## [Assignment]
Search the records that follow and extract every line containing the string "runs".

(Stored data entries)
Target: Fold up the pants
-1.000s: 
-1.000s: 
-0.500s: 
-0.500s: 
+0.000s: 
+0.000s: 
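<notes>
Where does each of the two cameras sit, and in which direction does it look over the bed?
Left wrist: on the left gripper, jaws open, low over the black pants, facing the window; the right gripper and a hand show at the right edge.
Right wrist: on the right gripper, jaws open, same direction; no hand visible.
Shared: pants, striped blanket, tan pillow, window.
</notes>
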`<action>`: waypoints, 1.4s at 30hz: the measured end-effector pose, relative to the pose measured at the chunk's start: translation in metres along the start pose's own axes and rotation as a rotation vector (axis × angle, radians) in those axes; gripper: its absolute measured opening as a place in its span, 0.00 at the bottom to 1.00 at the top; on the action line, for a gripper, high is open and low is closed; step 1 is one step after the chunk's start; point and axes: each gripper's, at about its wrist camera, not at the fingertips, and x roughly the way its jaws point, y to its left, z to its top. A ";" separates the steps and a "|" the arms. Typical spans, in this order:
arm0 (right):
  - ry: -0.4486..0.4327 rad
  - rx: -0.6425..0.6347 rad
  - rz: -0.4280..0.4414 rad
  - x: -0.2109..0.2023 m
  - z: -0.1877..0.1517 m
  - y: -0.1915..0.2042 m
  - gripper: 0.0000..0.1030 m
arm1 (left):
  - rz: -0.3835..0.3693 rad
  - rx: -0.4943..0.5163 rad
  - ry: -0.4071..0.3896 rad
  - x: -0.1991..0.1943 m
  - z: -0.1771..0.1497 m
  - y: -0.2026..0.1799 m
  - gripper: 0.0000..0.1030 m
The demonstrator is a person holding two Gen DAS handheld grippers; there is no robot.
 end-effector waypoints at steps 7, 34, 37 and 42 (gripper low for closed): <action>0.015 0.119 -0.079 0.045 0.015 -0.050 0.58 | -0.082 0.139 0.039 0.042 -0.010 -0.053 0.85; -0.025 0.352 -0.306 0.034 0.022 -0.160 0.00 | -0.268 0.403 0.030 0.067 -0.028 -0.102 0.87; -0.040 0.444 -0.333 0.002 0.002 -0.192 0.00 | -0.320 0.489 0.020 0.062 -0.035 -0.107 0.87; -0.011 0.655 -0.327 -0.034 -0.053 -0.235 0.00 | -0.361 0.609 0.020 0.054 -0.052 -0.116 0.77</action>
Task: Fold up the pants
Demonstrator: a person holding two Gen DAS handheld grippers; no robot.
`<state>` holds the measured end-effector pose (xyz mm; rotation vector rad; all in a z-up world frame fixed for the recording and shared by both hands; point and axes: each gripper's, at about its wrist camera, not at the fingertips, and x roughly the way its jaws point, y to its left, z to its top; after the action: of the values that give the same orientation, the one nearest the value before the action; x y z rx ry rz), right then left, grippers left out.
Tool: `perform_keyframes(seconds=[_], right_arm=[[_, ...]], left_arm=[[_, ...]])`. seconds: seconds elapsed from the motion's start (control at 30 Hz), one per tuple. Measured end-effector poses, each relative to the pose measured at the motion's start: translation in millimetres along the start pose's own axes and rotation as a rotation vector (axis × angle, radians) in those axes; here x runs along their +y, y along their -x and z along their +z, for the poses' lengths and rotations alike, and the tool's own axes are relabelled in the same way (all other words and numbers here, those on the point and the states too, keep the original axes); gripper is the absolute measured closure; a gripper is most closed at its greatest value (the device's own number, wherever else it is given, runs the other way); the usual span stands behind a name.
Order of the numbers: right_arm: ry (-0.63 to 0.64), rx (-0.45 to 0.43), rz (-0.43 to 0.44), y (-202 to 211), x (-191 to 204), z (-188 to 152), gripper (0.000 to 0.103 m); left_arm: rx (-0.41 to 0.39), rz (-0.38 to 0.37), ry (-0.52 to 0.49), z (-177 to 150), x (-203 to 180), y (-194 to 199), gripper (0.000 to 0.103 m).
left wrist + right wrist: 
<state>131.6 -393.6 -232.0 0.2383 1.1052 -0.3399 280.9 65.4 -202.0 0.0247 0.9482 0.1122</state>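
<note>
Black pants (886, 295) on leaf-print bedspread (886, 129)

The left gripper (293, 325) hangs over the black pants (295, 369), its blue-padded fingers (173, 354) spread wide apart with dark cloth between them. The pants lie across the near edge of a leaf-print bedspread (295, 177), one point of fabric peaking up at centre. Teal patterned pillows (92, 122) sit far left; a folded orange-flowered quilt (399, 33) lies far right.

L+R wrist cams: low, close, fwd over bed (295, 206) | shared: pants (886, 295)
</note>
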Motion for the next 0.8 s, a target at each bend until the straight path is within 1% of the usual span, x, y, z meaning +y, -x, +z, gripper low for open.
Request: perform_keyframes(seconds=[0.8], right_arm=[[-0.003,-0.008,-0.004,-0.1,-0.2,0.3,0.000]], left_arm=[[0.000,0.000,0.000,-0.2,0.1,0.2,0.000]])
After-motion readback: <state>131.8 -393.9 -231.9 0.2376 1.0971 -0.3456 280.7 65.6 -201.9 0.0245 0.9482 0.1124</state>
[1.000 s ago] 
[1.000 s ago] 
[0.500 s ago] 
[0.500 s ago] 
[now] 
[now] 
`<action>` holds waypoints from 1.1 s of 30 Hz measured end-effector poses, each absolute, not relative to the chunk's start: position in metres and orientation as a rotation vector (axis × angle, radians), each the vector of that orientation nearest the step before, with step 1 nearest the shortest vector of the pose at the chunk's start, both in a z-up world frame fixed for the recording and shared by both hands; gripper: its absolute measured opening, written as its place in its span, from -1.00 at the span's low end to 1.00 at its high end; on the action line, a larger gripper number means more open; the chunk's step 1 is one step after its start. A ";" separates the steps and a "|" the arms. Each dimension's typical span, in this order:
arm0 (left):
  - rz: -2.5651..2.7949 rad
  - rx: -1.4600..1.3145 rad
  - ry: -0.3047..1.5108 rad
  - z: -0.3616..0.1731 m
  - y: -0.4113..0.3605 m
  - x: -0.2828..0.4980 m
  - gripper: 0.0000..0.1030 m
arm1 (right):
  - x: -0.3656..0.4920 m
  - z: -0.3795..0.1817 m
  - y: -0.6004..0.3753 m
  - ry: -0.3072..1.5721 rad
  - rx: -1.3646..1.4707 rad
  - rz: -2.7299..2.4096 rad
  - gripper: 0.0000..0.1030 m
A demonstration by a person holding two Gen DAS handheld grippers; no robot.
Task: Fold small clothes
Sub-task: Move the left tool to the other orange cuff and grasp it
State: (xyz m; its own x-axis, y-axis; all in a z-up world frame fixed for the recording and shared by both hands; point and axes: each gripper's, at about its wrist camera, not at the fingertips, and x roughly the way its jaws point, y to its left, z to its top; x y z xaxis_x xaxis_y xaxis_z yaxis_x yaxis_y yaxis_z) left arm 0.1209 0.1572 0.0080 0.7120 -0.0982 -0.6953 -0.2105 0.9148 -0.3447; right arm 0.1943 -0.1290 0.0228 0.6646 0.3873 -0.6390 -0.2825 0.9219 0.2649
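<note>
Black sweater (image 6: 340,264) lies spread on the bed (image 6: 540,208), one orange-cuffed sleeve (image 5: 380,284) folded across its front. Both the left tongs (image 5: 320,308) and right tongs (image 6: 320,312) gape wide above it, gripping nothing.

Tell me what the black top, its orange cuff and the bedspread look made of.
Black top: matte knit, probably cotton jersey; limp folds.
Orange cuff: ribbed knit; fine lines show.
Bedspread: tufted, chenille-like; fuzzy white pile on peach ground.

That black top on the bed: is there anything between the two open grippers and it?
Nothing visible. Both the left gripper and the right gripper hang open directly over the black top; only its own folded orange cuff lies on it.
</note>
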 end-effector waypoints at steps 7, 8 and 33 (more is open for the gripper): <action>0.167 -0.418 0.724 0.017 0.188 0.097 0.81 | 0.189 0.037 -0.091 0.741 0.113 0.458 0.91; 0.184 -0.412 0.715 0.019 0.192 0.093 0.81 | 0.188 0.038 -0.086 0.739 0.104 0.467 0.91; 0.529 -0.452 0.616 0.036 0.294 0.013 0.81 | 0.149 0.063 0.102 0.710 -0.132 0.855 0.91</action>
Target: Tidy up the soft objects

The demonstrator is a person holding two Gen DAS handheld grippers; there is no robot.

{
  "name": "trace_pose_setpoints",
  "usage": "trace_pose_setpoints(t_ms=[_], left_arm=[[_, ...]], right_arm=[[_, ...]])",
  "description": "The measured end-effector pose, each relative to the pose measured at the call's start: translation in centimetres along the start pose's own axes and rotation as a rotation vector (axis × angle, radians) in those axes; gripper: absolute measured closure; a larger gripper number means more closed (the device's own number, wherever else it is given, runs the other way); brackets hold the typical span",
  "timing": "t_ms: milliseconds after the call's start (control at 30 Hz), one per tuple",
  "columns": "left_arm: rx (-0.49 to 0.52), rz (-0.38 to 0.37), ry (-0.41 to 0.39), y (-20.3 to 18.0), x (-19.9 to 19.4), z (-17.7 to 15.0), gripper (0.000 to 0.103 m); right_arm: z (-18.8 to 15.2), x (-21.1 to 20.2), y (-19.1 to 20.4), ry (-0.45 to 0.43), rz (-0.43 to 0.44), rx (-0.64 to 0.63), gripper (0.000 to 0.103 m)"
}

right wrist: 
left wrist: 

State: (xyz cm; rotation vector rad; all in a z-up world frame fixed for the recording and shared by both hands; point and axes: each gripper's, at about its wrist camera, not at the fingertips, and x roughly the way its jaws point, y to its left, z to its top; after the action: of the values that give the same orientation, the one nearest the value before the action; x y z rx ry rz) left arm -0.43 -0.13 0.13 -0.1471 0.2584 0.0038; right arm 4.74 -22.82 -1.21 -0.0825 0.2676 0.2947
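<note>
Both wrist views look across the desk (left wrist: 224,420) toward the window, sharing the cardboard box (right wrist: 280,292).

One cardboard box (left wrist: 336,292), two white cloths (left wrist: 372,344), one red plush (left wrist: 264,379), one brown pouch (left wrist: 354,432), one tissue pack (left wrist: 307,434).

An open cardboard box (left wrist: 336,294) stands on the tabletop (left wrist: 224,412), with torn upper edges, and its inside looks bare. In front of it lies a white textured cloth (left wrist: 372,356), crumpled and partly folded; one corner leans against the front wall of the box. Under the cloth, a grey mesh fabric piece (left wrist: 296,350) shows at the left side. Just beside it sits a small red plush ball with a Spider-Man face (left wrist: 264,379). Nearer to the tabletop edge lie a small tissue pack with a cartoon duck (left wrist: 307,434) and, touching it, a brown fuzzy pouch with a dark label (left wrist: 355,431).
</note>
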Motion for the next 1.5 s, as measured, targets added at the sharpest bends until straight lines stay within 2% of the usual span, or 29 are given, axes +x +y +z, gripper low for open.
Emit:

## [Result]
Tool: `perform_keyframes(seconds=[_], right_arm=[[_, ...]], left_arm=[[_, ...]])`. seconds: seconds elapsed from the motion's start (control at 30 Hz), one per tuple. Measured end-effector poses, each relative to the pose measured at the motion's start: translation in millimetres along the start pose's own axes and rotation as a rotation vector (axis × angle, radians) in those axes; here x runs along their +y, y along their -x and z along their +z, for the poses' lengths and rotations alike, and the tool's own axes are relabelled in the same way (all other words and numbers here, those on the point and the states too, keep the original axes); gripper is the absolute measured closure; a gripper is most closed at its greatest value (the device's own number, wherever else it is given, runs the other way); the usual span stands behind a name.
  "description": "The measured end-effector pose, each relative to the pose measured at the call's start: translation in centimetres along the start pose's own axes and rotation as a rotation vector (axis × angle, radians) in those axes; gripper: absolute measured closure; a larger gripper number means more closed (the device's own number, wherever else it is given, runs the other way); brackets hold the typical span",

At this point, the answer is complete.